The Companies Act 2008 provides in sections 128-155 (Chapter 6) for ‘business rescue and compromise with creditors’, which deals primarily with the ‘business rescue’ of companies. The compromise mechanism, contained in section 155, is distinct from the sections dealing with business rescue, which provide for a fairly comprehensive procedure for ultimately developing and implementing a plan to rescue the company from its financial distress under the supervision of a business rescue practitioner. Section 155, on the other hand, provides for the restructuring of the financial affairs of a company without the involvement of a business rescue practitioner, allowing a company to propose a compromise or arrangement to its creditors in a form that is almost identical to a business rescue plan.

Unlike business rescue, the idea of entering into a compromise or arrangement with creditors is not new to South African company law. The Companies Act 1973 provided for two mechanisms for this kind of informal restructuring – a ‘compromise’ and an ‘arrangement’.  Although the former process had a narrower meaning than the latter technically speaking, the distinction was often blurred when the two were combined in a so-called ‘scheme of arrangement’.  To properly understand the utility of the new section 155 compromise, one must consider the historical background to the concept of compromise in this context, and the way in which both of these two mechanisms were applied under the previous legislation.  Although the Companies Act 2008 does not distinguish the concepts ‘compromise’ and ‘arrangement’, it should not be assumed that the Act intended to change the mechanisms entirely – particularly where they still have practical utility – and furthermore, the objects of the Act require that the new versions of these two creatures be interpreted in a way that achieves ‘the efficient rescue and recovery of financially distressed companies’ (see s 7(k) in particular).

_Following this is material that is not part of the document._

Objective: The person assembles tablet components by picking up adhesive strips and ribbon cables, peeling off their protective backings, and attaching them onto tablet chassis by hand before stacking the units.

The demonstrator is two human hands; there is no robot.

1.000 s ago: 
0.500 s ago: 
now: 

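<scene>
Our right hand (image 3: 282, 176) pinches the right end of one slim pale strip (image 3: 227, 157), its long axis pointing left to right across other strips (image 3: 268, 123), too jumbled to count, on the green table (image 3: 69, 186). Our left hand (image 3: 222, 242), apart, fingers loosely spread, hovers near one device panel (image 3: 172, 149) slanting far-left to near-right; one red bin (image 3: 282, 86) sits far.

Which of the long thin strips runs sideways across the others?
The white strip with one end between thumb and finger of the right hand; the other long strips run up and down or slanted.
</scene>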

Under section 311 of the Companies Act 1973, it was possible for a company to restructure its financial affairs by way of a compromise or scheme of arrangement with either its creditors or members.  Where a compromise was entered into with creditors, there were numerous applications to court require, and the process thus become both costly and cumbersome in practice.  Since there was no automatic moratorium available under the Companies Act 1973, a moratorium against enforcement of claims would have to have been achieved by obtaining an order of provisional liquidation to hold the creditors at bay while renegotiating contractual obligations.

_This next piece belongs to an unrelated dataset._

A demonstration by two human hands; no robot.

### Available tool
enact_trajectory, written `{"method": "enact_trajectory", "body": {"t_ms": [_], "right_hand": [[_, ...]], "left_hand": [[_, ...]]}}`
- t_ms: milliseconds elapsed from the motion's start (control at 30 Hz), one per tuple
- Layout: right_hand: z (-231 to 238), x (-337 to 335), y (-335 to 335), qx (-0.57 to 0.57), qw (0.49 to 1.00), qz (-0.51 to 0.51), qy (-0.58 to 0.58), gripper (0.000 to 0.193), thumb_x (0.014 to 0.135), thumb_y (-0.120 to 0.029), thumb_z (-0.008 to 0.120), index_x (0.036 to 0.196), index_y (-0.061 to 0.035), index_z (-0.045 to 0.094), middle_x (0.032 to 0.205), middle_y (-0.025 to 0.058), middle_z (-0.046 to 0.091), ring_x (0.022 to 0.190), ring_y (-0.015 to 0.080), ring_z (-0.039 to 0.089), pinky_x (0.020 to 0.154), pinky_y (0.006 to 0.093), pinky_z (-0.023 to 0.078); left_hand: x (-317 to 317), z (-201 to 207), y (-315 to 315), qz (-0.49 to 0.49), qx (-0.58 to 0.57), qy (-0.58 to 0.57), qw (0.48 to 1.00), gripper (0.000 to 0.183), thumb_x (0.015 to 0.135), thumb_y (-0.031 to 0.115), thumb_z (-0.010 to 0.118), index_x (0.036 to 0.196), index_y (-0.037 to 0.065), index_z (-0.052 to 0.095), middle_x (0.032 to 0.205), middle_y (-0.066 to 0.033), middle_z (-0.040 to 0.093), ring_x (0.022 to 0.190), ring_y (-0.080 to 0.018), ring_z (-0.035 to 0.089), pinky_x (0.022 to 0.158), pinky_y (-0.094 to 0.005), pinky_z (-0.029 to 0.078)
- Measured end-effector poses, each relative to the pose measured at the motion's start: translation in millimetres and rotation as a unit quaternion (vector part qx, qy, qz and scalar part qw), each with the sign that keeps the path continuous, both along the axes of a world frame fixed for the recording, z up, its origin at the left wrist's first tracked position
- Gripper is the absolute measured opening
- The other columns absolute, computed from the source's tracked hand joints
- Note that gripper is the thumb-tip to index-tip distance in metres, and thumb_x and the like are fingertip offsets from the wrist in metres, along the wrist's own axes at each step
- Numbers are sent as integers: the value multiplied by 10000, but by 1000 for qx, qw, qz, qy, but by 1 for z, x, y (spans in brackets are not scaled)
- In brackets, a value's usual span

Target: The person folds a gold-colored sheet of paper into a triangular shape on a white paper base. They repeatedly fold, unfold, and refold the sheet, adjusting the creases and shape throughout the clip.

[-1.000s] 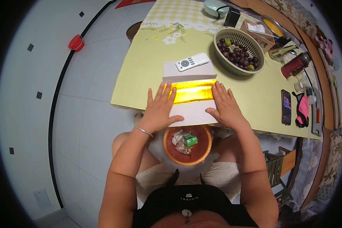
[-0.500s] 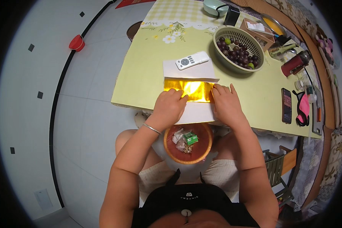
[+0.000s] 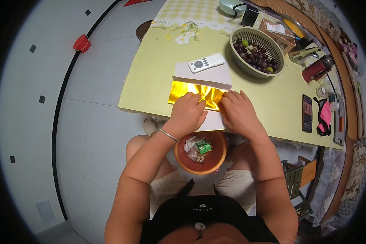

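A shiny gold foil sheet (image 3: pixel 182 90) lies over white paper (image 3: pixel 212 121) near the table's front edge, creased between my hands. My left hand (image 3: pixel 187 110) has its fingers curled onto the foil's middle, pinching it. At the foil's right end, my right hand (image 3: pixel 240 112) is closed on it with bent fingers; the thumb is mostly hidden. Just beyond, a white flap of paper stands slightly raised along the foil's far edge. A white remote control (image 3: pixel 206 63) rests on the paper's far part.
A basket (image 3: pixel 234 36) of dark grapes stands beyond my right hand. Farther right are a red bottle (image 3: pixel 316 68), a phone (image 3: pixel 307 114) and a pink-black eye mask (image 3: pixel 323 116). Below the table edge, between my knees, sits a red bin (image 3: pixel 179 153) with litter.
My left hand has shifted right, closer to the right hand. The foil now slants, its left end sticking out past the paper, with more wrinkles in the middle.
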State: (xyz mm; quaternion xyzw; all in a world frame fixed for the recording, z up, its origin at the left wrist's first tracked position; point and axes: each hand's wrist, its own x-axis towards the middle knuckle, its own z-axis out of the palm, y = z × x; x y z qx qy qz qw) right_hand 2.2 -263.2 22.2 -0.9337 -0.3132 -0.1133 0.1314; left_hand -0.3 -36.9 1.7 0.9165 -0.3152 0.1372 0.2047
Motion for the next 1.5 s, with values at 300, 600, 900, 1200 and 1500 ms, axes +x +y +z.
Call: {"method": "enact_trajectory", "body": {"t_ms": [300,600,900,1200,1500], "right_hand": [[-5,-14,14,28,993,102,53,578,860,-221,715,1338,63,553,1504,253,473,1451,393,404,1180,537,344],[-1,-7,-15,38,995,71,58,275,872,-85,706,1142,-31,707,1215,167,699,1158,345,669,961,403,569],[6,-3,-4,29,997,51,42,41,811,-83,636,844,-62,623,903,85,632,883,270,673,684,390,571],[-6,7,-5,32,998,16,56,77,791,-101,658,855,-69,628,890,80,643,866,290,665,699,416,565],[3,-3,-5,90,989,115,-22,48,773,-127,692,756,-97,660,922,47,682,868,258,672,694,392,562]], "left_hand": [[-6,2,-3,-15,-15,-3,1000,333,798,193,749,1068,7,694,1088,-165,672,987,-350,629,858,-458,528],[-11,-9,20,58,1,-73,996,227,833,102,719,1034,-3,731,1060,-152,689,991,-339,665,826,-433,558],[-13,-6,7,0,7,-38,999,171,821,118,716,965,25,718,941,-127,650,871,-312,638,740,-415,540],[-16,-4,-12,26,38,-54,997,88,793,129,701,801,63,643,780,-96,569,782,-286,606,660,-415,510],[-20,-4,-9,21,79,-57,995,182,784,128,687,930,23,713,824,-94,612,813,-279,620,668,-389,534]]}}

The Companies Act 2008 still allows for both compromises and ‘arrangements’, but the latter are only possible between the company and holders of any class of securities, and only where the company in question is neither under business rescue or liquidation.  Where a company finds itself in financial distress, therefore, it would seem that it will have only two options: filing for business rescue and appointing a business rescue practitioner, or entering into a restructuring agreement by way of the section 155 compromise with creditors.

The compromise mechanism envisaged provides for what is in substance a business rescue plan to be proposed without by the company itself rather than a business rescue practitioner (as would be the case in ordinary ‘business rescue’).  As a more streamlined procedure that allows the debtor to remain entirely in possessions and not comply with fairly onerous formalities relating to notice periods and calling of meetings, it shows promise in principle, but lacks in certain material respects.

Although it is submitted that separate meetings must be held in respect of each class or creditors when approving the plan, section 155 does not make it clear whether approval must be obtained at a single meeting of creditors, or by separate meetings of each class.  Furthermore, where it is not certain that a 75% majority will support the proposal, it would not be advisable to pursue a section 155 compromise instead of filing for business rescue; this high threshold may obstruct the compromise from achieving the object of successfully rescuing financially distressed companies where relatively few creditors are uncooperative.  A financially distressed company may also prefer to make use of business rescue (rather than enter into a compromise with creditors) would be the fact that section 155 does not provide for a moratorium to protect the company from claims of creditors during the period of renegotiation, and – like under the Companies Act 1973 – the compromise procedure is also  available to a company under liquidation.

For a more comprehensive treatment of this topic, see Hans Klopper & Richard S Bradstreet ‘Averting Liquidations With Business Rescue: Does Section 155 Place The Bar Too High?’ 2014 (3) Stellenbosch Law Review.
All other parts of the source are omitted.